Regional Report 2004-2005 Canada

IASSIST Regional Report 2004-2005

Bo Wandschneider
University of Guelph
May 2005

Being my second report for IASSIST I assumed this would be easy, but I still wasn’t sure where to begin. I have come to the conclusion that it is almost impossible to keep track of what everyone is doing because there is so much great stuff happening. Electronic communications has certainly enhanced our ability to share information, but there still is nothing as productive as spending time with our colleagues, outside of our work environments, discussing what we do. In Canada we are fortunate to have strong regional organizations like ACCOLEDS, CREPUQ and DINO (see note below) that can be tied together nationally through DLI.

I have tried to solicit feedback from the community and if I forgot to highlight something it is not that I didn’t deem it significant, just that I didn’t know about it or I just missed it.

This is in no particular order:

DLI: The Data Liberation Initiative will be celebrating its 10th anniversary in December of this year. This is a great achievement. I can confidently say that without DLI we wouldn’t be were we are now and I personally would probably not be involved with the Canadian Data Community and IASSIST. DLI was a wake up call and opportunity for many of us to initiate or further develop our services and skills. The sense of community it has created has been extremely important to research and teaching in Canada.

Everyone should stay tuned for a celebration that will extend to IASSIST2006 in Ann Arbor.

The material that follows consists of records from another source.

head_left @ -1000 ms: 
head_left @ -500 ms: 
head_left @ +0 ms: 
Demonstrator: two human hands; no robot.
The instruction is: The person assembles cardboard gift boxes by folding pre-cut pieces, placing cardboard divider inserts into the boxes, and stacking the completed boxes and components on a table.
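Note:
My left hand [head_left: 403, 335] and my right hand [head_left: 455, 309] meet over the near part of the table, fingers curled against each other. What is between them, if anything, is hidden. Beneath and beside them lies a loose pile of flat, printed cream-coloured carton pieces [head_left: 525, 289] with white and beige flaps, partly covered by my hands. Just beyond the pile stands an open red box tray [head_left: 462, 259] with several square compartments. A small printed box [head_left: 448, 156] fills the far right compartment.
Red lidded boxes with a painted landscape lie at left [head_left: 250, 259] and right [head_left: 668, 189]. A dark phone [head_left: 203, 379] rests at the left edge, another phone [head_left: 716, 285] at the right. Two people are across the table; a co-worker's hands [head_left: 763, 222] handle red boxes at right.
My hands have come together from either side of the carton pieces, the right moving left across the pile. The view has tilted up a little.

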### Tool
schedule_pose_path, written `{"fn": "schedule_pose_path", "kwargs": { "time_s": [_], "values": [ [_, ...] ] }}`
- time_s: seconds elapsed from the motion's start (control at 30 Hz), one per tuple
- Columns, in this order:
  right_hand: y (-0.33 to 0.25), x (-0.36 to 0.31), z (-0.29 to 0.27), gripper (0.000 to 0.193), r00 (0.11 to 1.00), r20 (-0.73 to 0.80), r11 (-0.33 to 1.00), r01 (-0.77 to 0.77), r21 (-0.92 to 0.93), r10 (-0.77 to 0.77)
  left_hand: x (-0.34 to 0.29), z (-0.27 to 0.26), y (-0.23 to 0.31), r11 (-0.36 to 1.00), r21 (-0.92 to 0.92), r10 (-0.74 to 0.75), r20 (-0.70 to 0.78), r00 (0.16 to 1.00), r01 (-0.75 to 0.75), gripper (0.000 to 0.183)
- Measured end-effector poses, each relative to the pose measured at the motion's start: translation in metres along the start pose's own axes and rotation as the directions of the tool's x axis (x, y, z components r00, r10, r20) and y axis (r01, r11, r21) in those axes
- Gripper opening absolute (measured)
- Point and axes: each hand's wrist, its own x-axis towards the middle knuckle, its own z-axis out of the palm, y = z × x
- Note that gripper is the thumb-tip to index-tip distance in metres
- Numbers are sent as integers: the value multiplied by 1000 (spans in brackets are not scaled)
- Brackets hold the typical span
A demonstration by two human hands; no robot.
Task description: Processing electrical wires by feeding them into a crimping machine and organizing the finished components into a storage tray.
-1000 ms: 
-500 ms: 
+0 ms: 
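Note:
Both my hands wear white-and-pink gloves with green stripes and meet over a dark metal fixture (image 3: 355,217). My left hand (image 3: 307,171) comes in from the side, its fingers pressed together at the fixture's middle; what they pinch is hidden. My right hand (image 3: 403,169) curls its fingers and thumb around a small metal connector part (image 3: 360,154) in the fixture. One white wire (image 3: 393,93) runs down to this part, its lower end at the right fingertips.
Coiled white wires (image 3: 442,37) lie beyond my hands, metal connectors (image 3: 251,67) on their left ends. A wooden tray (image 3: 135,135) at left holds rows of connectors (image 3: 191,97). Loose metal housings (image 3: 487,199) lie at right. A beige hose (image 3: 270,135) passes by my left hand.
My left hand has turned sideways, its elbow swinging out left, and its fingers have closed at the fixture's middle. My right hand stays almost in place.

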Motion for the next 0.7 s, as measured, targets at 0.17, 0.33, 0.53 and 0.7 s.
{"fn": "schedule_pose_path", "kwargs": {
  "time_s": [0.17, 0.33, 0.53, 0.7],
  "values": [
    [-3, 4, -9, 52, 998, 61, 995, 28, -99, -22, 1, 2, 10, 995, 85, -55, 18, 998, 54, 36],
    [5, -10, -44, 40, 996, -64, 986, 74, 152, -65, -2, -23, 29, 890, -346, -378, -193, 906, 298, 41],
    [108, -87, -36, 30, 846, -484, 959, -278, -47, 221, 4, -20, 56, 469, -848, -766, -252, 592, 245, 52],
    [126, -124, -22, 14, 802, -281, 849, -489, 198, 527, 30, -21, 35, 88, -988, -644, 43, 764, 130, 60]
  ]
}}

CAPDU - The Canadian Association of Public Data Users recently met in Kingston. There has been turnover in the executive. Vince Gray of Western has assumed the role of President and Michelle Edwards of Guelph Vice-President, while Mary Luebbe of UBC is Secretary and Sandra Keys of Waterloo is treasurer. Laine Ruus is past president. Having the meeting tied to DINO and DLI training increased participation, but unfortunately it was skewed and it was our loss in not having wide representation from the western and eastern parts of Canada.

Discussion at the AGM focused on changes to services and roles. More colleagues are taking on the role of data librarian or data professional and there appears to be a trend to moving data resources closer to GIS resources in terms of support and collections.

Notes from Laine Ruus:

The Canadian social research sector continues to be without a data-sharing ethic. There continues to be confusion between the SSHRC requirement for data deposit (very weak, and unpoliced), and the interpretation by local Ethics Review Boards of the Tri-Council Policy on research on humans, which is interpreted as saying that all data must be destroyed (as opposed to merely the personally-identifiable components). As a step in the direction of clarifying this issue, CAPDU is drafting a code of ethics, to which all CAPDU members would be de facto signatories. This is an effort to signal to the research community the seriousness with which we in this profession regard the principles of personal privacy and confidentiality. A second step might then be the promotion of training in anonymization techniques, so as to promote the destruction, not of the data themselves, but merely of the identifiable components of data.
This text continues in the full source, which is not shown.